Lemna rushed away choking tears and away out of the house, Opia merely stood up and left the room, the look on her face enough to tell my time with them was over, that I had broken something beautiful through sheer greed. I know then I could have had her or her sister but in trying to take both I had ensured I would have neither.
It did not matter how he found out. He did not need to be told. I knew it was time to leave almost immediately, though irrationally hoped there might be something more from him. It was the next morning as I descended the stairs that I saw him there, hanging between the flights. He was a body, small and miserable looking, the noose tight around his throat. The body swung but never looked my way, the voice in my head radiated only his disappointment in me, that as a friend I had done this to him. That I ruined the life of his youngest sister, a girl who had truly loved me and that I had done it only for my own vanity. I stumbled down the stairs and out onto the estuary land. Folded myself through a series of locations until I was back in the city.
After that I was a ruined man, I kept up the charade of the entertainer as long as I could which frankly was not long. There were new child prodigies, ones whose talents dwarfed mine, whose confidence was grounded in greater skill than I could ever have accomplished. I had realised my life was a sham, that I could never have been like him, never been a master, my prowess was youth and arrogance alone. I became a figure who only stalked the avenues and gardens of the city, looking desperately for that person I had been, wanting to claw back some of that certainty, to retain some of that potency.

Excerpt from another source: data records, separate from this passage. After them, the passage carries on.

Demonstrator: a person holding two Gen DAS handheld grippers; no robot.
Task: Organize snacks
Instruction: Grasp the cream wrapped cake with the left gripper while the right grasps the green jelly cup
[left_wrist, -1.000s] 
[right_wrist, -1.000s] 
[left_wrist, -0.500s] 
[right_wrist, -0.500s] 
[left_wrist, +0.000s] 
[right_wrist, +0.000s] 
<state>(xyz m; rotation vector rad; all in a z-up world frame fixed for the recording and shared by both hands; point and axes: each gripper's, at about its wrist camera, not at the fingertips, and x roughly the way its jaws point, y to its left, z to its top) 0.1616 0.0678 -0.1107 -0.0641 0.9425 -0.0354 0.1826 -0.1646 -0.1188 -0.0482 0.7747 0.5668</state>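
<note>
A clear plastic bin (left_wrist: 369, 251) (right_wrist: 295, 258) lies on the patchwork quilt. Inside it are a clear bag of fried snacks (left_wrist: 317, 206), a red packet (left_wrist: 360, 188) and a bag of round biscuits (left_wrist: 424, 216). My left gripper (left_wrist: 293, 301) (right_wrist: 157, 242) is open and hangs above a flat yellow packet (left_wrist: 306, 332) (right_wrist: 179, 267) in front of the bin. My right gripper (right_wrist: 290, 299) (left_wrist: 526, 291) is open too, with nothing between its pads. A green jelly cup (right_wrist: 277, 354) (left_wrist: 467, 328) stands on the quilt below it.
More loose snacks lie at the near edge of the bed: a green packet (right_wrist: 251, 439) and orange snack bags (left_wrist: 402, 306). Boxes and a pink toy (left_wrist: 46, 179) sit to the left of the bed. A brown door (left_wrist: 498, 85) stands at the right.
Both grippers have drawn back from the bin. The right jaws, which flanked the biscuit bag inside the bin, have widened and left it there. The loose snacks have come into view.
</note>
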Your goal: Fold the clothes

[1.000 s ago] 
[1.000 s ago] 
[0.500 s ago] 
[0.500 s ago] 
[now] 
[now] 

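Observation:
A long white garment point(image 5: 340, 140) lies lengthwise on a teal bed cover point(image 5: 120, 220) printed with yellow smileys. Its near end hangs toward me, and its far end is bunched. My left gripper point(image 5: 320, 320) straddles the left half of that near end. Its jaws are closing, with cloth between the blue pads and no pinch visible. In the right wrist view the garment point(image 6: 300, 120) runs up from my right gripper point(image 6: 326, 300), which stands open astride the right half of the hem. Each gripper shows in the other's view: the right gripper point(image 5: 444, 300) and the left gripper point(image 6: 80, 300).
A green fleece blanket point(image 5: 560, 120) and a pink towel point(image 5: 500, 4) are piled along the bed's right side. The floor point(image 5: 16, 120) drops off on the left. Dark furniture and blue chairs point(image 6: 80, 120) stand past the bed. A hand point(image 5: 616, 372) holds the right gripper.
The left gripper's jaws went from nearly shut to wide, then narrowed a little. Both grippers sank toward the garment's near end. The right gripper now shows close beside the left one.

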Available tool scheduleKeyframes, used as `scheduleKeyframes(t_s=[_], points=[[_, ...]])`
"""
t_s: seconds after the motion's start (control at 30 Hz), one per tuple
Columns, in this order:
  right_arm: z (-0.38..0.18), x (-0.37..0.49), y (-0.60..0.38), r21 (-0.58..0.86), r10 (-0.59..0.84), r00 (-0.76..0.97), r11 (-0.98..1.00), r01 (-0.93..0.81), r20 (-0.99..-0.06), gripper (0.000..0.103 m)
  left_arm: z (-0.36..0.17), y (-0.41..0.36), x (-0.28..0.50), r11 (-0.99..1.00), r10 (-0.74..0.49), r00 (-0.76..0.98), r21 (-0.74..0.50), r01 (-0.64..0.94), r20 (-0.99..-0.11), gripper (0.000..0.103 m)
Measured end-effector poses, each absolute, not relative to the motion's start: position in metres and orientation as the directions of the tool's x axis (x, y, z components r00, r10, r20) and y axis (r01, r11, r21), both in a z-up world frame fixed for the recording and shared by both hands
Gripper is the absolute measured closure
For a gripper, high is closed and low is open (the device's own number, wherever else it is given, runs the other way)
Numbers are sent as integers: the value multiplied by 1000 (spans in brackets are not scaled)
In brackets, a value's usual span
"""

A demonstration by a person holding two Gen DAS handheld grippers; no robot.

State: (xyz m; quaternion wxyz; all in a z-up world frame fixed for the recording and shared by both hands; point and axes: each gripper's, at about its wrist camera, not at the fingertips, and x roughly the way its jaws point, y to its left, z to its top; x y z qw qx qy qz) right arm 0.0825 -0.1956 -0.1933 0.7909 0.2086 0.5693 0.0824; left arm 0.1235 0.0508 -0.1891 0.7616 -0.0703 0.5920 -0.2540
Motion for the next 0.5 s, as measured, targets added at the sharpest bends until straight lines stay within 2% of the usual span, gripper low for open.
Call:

What friends I had left I drove from me, what women still desired me I repulsed as I tried to drag them closer to me. And never again did I dare look over the water to see the estuary land, I did not speak to him, or hear of what happened to his sisters. I only hope they could forgive, and hope that they could see me now and know that I have repented.

like many stories this was a dream, where i was the boy wonder wizard and my housemate the wise elder creature, though he has no sisters, and does not live on the estuary.